## EXERCISE DIRECTIONS
Transcribe the records word for word, beginning with the first line and ending with the line that contains "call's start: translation"; include nothing else.

## INFORMATION GIVEN
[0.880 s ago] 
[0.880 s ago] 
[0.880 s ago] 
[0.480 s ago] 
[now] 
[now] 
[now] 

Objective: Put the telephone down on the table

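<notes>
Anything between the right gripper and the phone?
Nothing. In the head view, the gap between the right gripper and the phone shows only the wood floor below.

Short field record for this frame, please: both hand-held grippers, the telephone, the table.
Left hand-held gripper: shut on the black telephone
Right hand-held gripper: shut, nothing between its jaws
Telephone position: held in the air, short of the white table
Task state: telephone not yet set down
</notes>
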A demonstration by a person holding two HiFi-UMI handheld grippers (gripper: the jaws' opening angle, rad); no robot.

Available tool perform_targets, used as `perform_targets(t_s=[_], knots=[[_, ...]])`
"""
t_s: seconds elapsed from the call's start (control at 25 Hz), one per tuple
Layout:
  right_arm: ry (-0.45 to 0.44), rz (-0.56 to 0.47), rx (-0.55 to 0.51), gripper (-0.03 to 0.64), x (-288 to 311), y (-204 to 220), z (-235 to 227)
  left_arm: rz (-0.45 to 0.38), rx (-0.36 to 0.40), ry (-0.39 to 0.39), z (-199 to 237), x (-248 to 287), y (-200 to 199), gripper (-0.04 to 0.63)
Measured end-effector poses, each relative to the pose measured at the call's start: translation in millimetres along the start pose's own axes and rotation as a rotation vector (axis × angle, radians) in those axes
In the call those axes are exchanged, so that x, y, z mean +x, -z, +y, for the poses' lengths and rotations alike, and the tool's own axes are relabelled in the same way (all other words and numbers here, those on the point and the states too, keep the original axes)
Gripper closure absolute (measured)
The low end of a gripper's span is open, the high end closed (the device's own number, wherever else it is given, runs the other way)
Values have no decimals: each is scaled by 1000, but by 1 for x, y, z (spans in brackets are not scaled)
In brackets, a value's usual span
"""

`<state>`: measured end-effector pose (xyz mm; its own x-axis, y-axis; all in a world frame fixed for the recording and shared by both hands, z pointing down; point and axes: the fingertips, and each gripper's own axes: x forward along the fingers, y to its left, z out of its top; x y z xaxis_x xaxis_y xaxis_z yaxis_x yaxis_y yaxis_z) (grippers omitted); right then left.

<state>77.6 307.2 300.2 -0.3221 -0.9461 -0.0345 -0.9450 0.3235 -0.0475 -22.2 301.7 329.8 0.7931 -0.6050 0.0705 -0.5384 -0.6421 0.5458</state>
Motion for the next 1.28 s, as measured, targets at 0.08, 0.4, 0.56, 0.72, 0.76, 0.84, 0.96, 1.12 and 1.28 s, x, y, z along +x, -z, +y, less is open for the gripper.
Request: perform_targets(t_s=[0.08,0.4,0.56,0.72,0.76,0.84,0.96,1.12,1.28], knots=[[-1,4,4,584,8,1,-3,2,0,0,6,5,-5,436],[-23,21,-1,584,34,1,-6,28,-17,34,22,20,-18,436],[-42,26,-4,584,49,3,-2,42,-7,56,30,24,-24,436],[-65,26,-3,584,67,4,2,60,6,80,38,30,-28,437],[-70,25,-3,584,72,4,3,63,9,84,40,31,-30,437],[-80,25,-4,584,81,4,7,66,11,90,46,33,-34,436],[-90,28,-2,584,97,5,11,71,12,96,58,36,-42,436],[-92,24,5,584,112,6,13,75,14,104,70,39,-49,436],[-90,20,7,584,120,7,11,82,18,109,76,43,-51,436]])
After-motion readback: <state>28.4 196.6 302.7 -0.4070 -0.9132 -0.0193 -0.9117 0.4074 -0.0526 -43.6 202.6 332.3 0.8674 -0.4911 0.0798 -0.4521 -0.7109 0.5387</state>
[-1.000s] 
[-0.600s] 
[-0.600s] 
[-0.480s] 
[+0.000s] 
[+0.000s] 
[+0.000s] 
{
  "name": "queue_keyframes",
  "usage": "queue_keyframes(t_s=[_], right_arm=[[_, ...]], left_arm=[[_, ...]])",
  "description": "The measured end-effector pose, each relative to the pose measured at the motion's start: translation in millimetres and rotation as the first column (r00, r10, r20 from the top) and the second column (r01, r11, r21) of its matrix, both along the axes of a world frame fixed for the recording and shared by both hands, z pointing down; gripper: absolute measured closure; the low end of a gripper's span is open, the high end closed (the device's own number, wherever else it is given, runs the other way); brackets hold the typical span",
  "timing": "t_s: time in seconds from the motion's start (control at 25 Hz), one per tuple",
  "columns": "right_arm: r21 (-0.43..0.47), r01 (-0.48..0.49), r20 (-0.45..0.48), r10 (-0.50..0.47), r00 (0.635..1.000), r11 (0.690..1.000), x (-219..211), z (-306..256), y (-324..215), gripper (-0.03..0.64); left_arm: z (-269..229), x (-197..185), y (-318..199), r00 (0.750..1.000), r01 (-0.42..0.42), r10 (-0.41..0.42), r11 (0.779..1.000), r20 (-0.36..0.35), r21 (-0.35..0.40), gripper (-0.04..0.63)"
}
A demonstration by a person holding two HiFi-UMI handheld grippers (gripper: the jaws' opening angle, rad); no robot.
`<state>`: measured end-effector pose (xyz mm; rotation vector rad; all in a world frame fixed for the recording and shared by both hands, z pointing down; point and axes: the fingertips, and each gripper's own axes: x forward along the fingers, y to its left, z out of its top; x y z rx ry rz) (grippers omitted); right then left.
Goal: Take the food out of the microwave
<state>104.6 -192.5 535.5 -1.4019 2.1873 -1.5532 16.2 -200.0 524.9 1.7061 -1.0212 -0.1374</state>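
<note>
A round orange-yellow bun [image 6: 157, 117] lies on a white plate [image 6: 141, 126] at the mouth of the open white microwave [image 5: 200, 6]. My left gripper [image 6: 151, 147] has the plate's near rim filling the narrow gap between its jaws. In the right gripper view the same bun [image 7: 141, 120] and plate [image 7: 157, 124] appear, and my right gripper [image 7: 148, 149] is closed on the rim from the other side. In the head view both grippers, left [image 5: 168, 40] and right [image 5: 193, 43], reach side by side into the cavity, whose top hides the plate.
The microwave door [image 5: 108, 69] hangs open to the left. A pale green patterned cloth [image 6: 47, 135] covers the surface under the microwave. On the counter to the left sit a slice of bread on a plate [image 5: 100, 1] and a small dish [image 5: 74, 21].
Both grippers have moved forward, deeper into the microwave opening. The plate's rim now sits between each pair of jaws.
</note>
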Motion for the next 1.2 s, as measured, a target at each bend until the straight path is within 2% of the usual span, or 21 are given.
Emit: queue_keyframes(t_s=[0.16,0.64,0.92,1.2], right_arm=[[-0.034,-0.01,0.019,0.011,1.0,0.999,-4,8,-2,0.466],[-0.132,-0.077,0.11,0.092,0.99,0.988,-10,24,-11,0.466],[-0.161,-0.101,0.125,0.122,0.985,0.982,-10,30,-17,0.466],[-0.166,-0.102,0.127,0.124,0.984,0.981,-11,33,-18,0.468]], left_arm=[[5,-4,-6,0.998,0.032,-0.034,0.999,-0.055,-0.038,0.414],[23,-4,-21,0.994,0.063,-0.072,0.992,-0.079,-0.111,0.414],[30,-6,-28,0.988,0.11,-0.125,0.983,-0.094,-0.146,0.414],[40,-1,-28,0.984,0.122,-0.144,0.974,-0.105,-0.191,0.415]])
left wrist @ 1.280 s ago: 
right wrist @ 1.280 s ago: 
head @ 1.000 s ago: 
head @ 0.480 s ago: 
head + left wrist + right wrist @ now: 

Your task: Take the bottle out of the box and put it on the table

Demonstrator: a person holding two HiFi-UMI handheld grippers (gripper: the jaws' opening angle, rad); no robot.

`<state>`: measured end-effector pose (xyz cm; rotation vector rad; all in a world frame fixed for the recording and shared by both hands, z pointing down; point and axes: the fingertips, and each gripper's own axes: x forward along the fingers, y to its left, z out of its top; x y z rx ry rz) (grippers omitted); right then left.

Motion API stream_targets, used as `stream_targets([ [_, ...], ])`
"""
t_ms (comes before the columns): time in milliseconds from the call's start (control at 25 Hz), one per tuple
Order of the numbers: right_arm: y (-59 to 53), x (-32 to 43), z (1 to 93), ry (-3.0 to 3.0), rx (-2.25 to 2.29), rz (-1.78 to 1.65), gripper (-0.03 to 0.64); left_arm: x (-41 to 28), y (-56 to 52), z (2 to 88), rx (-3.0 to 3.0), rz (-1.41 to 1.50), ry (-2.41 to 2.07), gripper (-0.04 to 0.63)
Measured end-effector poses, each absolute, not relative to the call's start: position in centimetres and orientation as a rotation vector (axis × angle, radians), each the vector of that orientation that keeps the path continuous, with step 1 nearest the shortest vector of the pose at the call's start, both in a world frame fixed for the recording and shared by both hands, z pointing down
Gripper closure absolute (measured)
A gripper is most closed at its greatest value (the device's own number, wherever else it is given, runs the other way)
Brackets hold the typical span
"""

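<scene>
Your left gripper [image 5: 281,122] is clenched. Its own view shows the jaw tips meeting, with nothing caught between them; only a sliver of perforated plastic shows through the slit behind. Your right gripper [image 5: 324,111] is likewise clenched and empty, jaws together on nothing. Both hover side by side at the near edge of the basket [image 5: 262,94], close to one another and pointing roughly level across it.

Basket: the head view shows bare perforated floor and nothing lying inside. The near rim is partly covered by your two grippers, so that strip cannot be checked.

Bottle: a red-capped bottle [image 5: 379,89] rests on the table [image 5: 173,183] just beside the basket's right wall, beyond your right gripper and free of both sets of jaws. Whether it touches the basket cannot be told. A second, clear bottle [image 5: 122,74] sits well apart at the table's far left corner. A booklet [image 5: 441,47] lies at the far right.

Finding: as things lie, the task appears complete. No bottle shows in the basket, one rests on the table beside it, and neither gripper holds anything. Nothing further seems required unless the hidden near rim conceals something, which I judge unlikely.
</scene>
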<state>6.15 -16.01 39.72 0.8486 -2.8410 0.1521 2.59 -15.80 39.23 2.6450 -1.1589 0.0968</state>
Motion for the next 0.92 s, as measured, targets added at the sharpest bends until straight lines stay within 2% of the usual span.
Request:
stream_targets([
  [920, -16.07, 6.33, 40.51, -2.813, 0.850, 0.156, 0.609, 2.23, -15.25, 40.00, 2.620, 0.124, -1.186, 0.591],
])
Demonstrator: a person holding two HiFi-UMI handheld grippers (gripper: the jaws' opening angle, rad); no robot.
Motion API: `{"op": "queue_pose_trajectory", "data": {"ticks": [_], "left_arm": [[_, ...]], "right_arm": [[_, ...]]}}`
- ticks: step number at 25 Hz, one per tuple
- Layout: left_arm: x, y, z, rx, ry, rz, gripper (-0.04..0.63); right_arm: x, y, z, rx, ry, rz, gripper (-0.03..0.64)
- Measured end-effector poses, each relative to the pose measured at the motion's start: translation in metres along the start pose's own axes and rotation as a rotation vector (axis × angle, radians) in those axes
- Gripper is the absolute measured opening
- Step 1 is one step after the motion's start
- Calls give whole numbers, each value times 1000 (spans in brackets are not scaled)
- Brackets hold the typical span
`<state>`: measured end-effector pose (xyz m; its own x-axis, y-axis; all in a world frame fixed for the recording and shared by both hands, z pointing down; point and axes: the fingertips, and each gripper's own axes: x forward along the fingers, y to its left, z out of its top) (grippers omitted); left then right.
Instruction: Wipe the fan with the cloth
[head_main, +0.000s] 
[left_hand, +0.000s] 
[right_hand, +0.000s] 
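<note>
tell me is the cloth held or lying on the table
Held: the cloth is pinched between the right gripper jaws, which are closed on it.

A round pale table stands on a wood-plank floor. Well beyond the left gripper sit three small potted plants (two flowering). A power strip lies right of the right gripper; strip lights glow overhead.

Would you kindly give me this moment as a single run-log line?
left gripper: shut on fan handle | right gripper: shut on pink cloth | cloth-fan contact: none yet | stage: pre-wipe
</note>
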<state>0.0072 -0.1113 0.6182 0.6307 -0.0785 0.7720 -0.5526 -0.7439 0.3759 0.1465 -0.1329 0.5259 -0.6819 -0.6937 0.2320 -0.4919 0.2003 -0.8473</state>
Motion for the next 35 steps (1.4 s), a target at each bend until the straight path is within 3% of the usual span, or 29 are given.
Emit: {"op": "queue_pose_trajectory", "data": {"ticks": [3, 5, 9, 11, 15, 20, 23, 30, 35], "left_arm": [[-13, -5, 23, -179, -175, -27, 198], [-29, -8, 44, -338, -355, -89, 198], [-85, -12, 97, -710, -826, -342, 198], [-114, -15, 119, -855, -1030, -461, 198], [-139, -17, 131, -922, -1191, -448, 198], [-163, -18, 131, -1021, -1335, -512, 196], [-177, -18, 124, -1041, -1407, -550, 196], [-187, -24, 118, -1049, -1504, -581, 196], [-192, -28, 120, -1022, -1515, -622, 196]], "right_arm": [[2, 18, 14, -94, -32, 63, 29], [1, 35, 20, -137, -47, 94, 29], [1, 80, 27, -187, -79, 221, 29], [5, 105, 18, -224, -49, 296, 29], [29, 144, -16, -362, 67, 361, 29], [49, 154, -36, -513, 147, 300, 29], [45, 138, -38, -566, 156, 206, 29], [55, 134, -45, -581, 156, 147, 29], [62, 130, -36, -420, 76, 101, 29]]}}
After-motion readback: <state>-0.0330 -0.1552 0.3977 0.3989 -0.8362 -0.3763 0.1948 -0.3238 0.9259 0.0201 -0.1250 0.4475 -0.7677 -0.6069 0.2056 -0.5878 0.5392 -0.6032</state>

## SOLUTION FOR THIS EXERCISE
[0.880 s ago] 
[0.880 s ago] 
[0.880 s ago] 
[0.480 s ago] 
[now] 
[now] 
[now] 

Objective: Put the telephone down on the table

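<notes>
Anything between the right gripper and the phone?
Nothing. In the head view, the gap between the right gripper and the phone shows only the wood floor below.

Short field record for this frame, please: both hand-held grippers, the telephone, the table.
Left hand-held gripper: shut on the black telephone
Right hand-held gripper: shut, nothing between its jaws
Telephone position: held in the air, short of the white table
Task state: telephone not yet set down
</notes>
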A demonstration by a person holding two HiFi-UMI handheld grippers (gripper: the jaws' opening angle, rad); no robot.

Available tool perform_targets, used as `perform_targets(t_s=[_], knots=[[_, ...]])`
"""
t_s: seconds elapsed from the call's start (control at 25 Hz), one per tuple
Layout:
  right_arm: ry (-0.45 to 0.44), rz (-0.56 to 0.47), rx (-0.55 to 0.51), gripper (-0.03 to 0.64), x (-288 to 311), y (-204 to 220), z (-235 to 227)
  left_arm: rz (-0.45 to 0.38), rx (-0.36 to 0.40), ry (-0.39 to 0.39), z (-199 to 237), x (-248 to 287), y (-200 to 199), gripper (-0.04 to 0.63)
Measured end-effector poses, each relative to the pose measured at the call's start: translation in millimetres along the start pose's own axes and rotation as a rotation vector (axis × angle, radians) in those axes

No additional output will be generated.